The Hermite polynomials {Hn(x)}(n = 0 to ∞) can be obtained from the generating function...

The Hermite polynomials {Hn(x)}(n = 0 to ∞) can be obtained from the generating function...

F(x, u) = exp (2xu − u^2) = Σ(n = 0 to ∞) u^n/n! Hn(x)

1.Prove the recurrence relation d/dx Hn(x) = 2nH(n−1(x)) for n = 0, 1, 2,
2.Show that the recurrence relation is satisfied for n=2 using using the Rodrigues’ formula

Hn(x) = (−1)^n exp(x^2) d^n/dx^n (exp(−x^2)

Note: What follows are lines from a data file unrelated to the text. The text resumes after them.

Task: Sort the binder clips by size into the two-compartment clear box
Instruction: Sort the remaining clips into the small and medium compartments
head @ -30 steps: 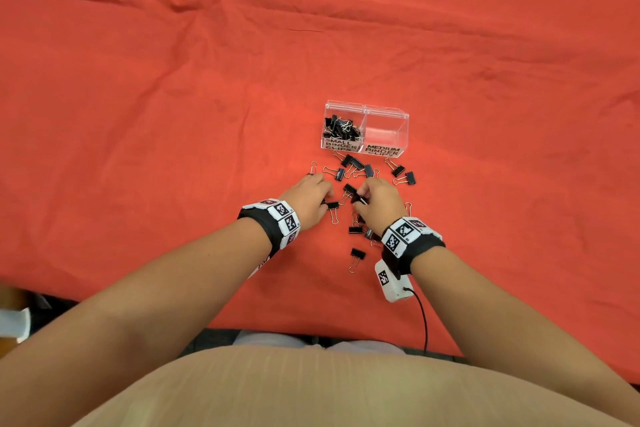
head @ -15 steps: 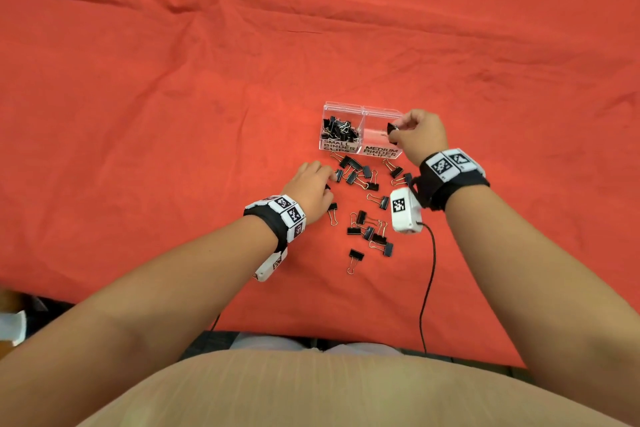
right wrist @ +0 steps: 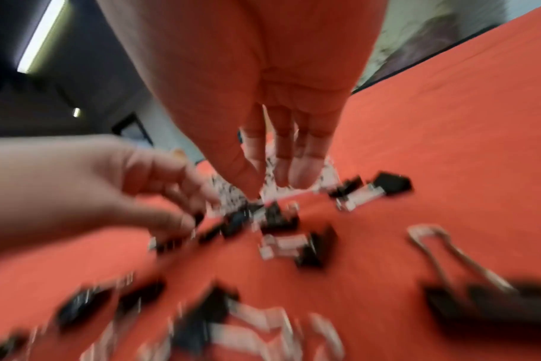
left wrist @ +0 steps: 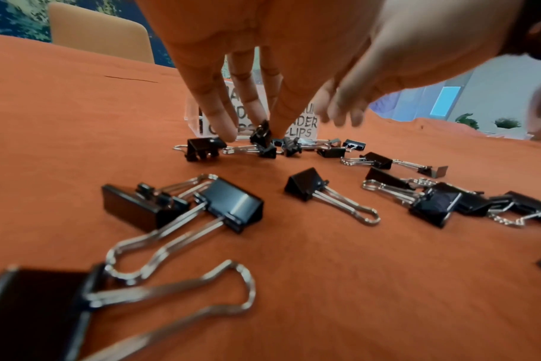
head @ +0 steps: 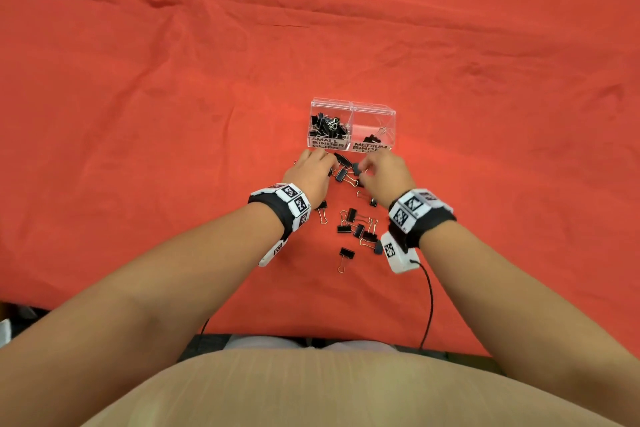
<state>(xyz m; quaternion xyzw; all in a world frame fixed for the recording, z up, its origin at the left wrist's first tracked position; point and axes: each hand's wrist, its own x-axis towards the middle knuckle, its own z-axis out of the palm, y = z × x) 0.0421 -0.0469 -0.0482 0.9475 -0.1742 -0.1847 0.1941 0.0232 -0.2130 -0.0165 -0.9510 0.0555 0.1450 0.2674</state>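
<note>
The clear box (head: pixel 353 107) stood just beyond both hands; left hand (head: pixel 310 174) pinched a small clip (left wrist: pixel 261 135); right hand (head: pixel 387 177) reached open-fingered; red cloth (head: pixel 138 114) lay wide around.

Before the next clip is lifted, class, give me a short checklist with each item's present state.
1. Clear box upright, tops open: ok.
2. Labels readable, small left, medium right: ok.
3. Loose clips remain on the cloth: ok.
4. Left hand pinching a small clip: ok.
5. Right hand empty: cannot tell, blurred.
6. Medium compartment has room: ok.
</note>
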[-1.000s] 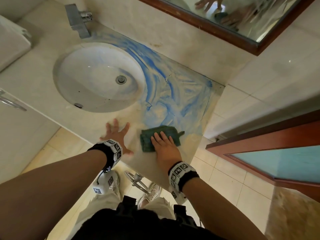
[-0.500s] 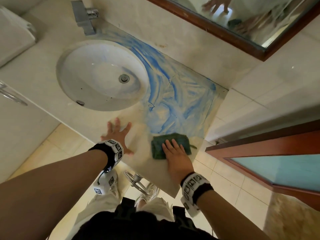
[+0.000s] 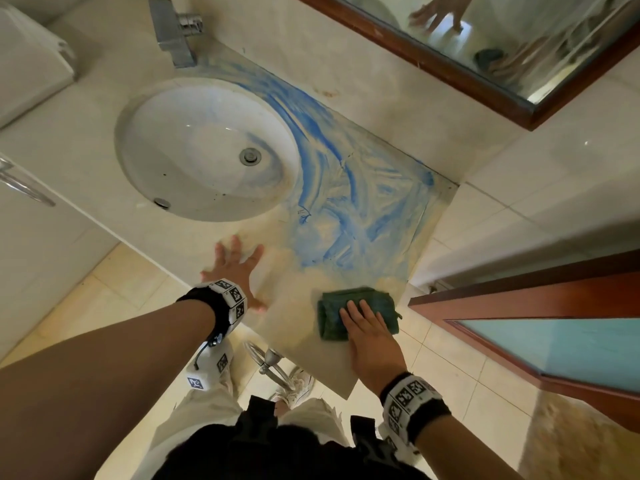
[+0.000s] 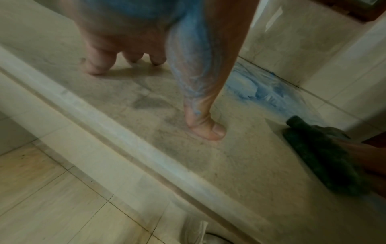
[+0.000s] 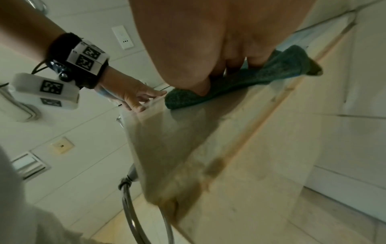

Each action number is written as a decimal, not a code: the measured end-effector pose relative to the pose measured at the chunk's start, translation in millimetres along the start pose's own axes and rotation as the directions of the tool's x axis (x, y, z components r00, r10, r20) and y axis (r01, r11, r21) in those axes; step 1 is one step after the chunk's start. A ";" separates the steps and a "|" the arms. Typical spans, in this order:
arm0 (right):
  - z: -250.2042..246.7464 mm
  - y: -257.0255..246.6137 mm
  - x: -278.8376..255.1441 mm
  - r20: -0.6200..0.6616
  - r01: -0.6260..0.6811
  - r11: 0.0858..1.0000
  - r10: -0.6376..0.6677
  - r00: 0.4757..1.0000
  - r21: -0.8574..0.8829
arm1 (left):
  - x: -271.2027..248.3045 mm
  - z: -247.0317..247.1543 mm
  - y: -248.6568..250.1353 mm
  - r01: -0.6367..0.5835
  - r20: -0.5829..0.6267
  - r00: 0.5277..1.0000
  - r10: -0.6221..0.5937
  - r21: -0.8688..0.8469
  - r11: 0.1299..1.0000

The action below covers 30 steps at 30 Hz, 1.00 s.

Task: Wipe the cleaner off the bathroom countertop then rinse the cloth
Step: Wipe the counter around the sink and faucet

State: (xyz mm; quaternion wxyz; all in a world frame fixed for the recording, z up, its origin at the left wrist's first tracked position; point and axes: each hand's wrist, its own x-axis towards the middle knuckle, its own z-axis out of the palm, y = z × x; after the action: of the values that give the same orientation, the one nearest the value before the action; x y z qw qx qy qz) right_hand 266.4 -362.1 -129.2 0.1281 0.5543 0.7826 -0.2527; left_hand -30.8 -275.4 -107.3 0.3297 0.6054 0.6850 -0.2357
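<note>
A folded dark green cloth [image 3: 356, 311] [image 4: 319, 158] [image 5: 240, 80] lies near the front right corner of the beige stone countertop [image 3: 298, 327]. My right hand [image 3: 367, 327] presses flat on the cloth with straight fingers. Blue cleaner streaks [image 3: 346, 202] [image 4: 256, 89] cover the counter between the sink rim and the right wall. My left hand [image 3: 239, 268] [image 5: 135, 97] rests flat on the counter's front edge, fingers spread, left of the cloth; its thumb [image 4: 208, 130] carries blue smears.
An oval white sink [image 3: 204, 150] with a drain [image 3: 250, 156] is set into the counter's left; a metal faucet [image 3: 173, 29] stands behind it. A wood-framed mirror [image 3: 485, 46] hangs above. A wooden door [image 3: 554, 323] stands at right. A chrome pipe [image 3: 270, 365] runs below the counter.
My right hand has slid the cloth rightward along the front of the counter toward its right corner, leaving a wiped strip. The left hand has stayed put.
</note>
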 end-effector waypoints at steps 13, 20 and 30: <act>-37.2 -42.5 64.2 0.017 0.041 0.999 -0.041 0.999 -0.018 | 0.5 0.5 -3.2 -0.012 -0.005 1.000 0.012 0.006 1.000; -28.5 -33.4 32.4 0.121 0.072 0.995 -0.062 0.991 -0.072 | 1.8 2.8 -4.2 -0.014 -0.015 1.000 0.015 0.031 0.999; -54.3 -63.2 99.6 0.033 0.112 0.993 -0.110 0.993 -0.045 | 0.4 1.6 -4.6 -0.016 -0.023 1.000 0.016 0.034 0.999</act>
State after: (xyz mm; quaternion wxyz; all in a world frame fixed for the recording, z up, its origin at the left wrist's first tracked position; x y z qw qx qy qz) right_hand 176.6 -269.2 -115.4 0.1386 0.5029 0.8159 -0.2494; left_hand -35.1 -277.0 -109.1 0.3130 0.6192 0.6798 -0.2376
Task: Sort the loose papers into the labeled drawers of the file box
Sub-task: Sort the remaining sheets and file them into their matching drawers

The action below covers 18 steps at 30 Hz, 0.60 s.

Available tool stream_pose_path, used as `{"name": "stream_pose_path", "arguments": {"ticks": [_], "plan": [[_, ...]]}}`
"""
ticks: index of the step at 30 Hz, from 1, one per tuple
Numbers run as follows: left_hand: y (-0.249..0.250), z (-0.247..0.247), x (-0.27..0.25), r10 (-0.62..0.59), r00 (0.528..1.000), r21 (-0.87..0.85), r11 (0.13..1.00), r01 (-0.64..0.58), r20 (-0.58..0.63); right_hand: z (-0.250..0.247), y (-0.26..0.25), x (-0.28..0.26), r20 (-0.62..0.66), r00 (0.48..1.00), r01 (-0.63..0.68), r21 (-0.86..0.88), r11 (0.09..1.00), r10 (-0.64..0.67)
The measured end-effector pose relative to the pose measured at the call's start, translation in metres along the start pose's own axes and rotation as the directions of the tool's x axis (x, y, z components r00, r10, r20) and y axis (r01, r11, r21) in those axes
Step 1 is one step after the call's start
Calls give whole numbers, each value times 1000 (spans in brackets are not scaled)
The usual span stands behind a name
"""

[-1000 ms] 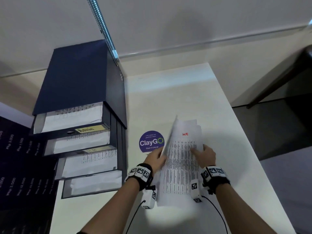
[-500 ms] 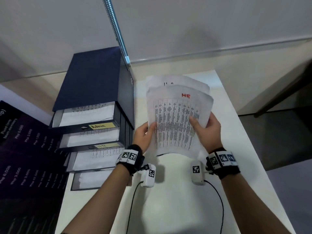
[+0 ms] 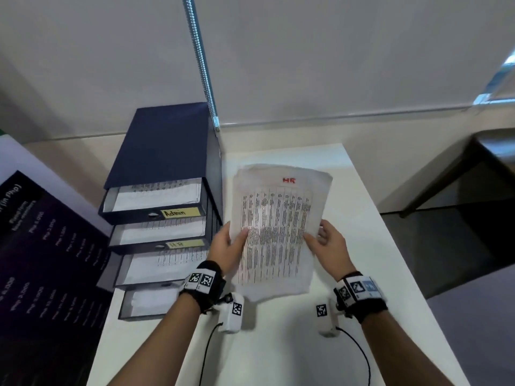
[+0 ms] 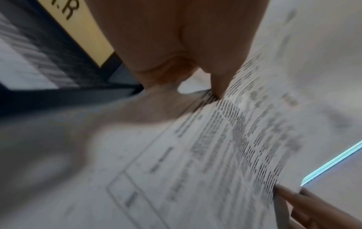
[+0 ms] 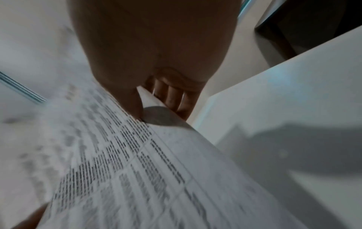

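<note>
A thin stack of printed papers [image 3: 278,229], headed "HR" in red, is held up off the white table [image 3: 376,246]. My left hand [image 3: 228,246] pinches its left edge, thumb on the front. My right hand [image 3: 326,243] pinches the right edge the same way. The wrist views show each thumb pressed on the papers [image 4: 225,139] [image 5: 127,162] with fingers behind. The dark blue file box [image 3: 164,168] stands to the left with several drawers pulled out and holding paper. The top drawer is labeled "Admin" [image 3: 179,212], the second "HR" [image 3: 184,243].
A dark printed board [image 3: 41,260] leans at the far left beside the file box. A beaded blind chain [image 3: 203,62] hangs behind the box. The table's right edge drops to a dark floor, with a dark table [image 3: 490,151] beyond it.
The papers were lying on the table a second ago; both hands have lifted them and squared them into one stack facing me. The view has tilted up.
</note>
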<state>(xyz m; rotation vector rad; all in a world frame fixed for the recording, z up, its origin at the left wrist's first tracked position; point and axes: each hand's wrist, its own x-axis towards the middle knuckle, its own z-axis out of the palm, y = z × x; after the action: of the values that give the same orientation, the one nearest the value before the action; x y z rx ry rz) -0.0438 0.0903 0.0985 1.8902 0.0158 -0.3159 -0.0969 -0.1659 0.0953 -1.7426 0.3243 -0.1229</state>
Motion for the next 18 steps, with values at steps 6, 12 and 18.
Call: {"name": "stream_pose_path", "arguments": {"ticks": [6, 12, 18], "plan": [[17, -83, -42, -4, 1000, 8, 1000, 4, 3, 43, -61, -19, 245, 964, 94, 41, 995, -101], [11, -180, -101, -145, 988, -202, 971, 131, -53, 127, -94, -44, 518, 854, -61, -15, 998, 60], [-8, -252, -144, -208, 964, -322, 936, 146, -167, 201, -107, -55, 609, 764, -313, 59, 948, 215]]}}
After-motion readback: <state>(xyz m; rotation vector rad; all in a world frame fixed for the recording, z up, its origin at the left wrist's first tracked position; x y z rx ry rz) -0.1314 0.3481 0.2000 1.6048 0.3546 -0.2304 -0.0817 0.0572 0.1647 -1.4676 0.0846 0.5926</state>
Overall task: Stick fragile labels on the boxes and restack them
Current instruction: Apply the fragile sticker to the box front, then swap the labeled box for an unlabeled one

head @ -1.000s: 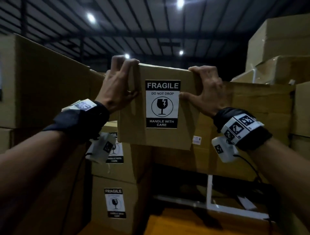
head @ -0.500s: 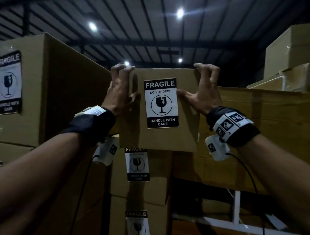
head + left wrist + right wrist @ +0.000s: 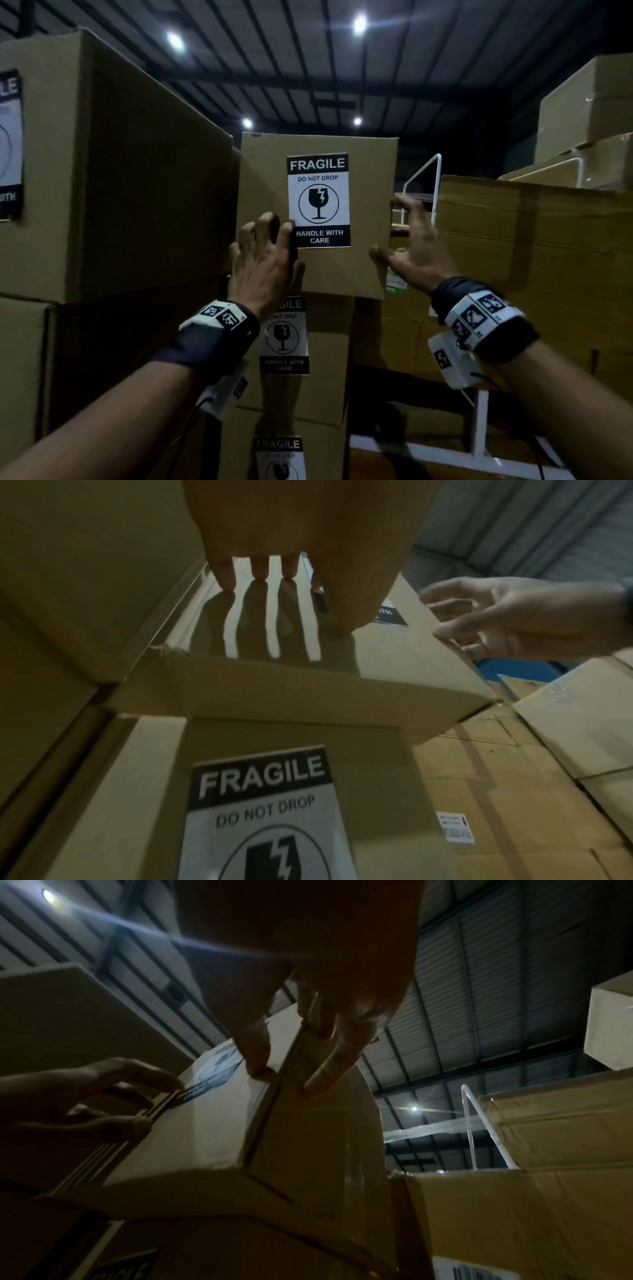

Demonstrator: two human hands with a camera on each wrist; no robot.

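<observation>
A brown cardboard box bearing a black-and-white fragile label sits on top of a stack. Its bottom overhangs the labelled box below toward me. My left hand touches the top box's front face at the lower left, fingertips against the cardboard. My right hand straddles the box's right vertical edge, with the thumb on the front and the fingers on the side face. Neither hand holds anything else. A third labelled box lies lower in the stack.
Large cartons stand tight against the stack on the left, one showing a fragile label. A wide taped carton sits to the right, behind a white metal frame. More boxes are piled at the upper right.
Both hands gripped the box's top corners while it was in the air. The box now rests on the stack, and both hands have slid down to its lower half.
</observation>
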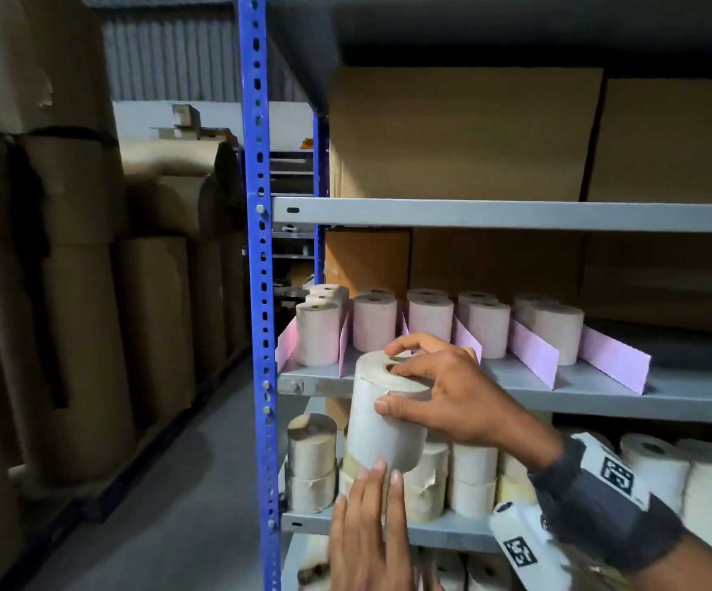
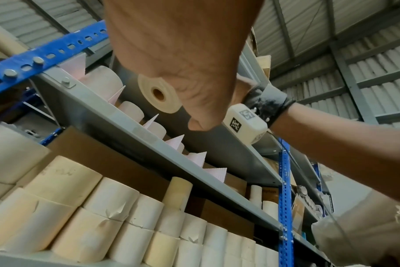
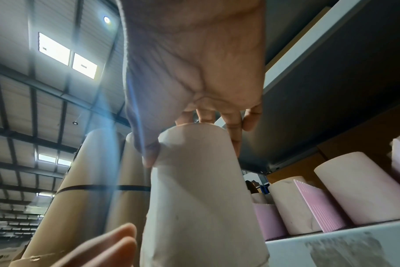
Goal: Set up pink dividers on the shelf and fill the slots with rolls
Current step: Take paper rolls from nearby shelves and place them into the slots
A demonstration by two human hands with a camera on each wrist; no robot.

Since (d/dx) exp(2xu - u^2) = 2u * exp(2xu - u^2), we have
(d/dx)Σ(n = 0 to ∞) u^n/n! Hn(x) = 2u * Σ(n = 0 to ∞) u^n/n! Hn(x)
............................= Σ(n = 0 to ∞) 2u^(n+1)/n! Hn(x)
............................= Σ(n = 1 to ∞) 2u^n/(n-1)! H(n-1(x)), via re-indexing
............................= Σ(n = 1 to ∞) 2n u^n/n! H(n-1(x))
............................= Σ(n = 0 to ∞) 2n u^n/n! H(n-1(x)), via adding '0'

Equating like coefficients yields (d/dx) Hn(x) = 2n H(n-1(x)).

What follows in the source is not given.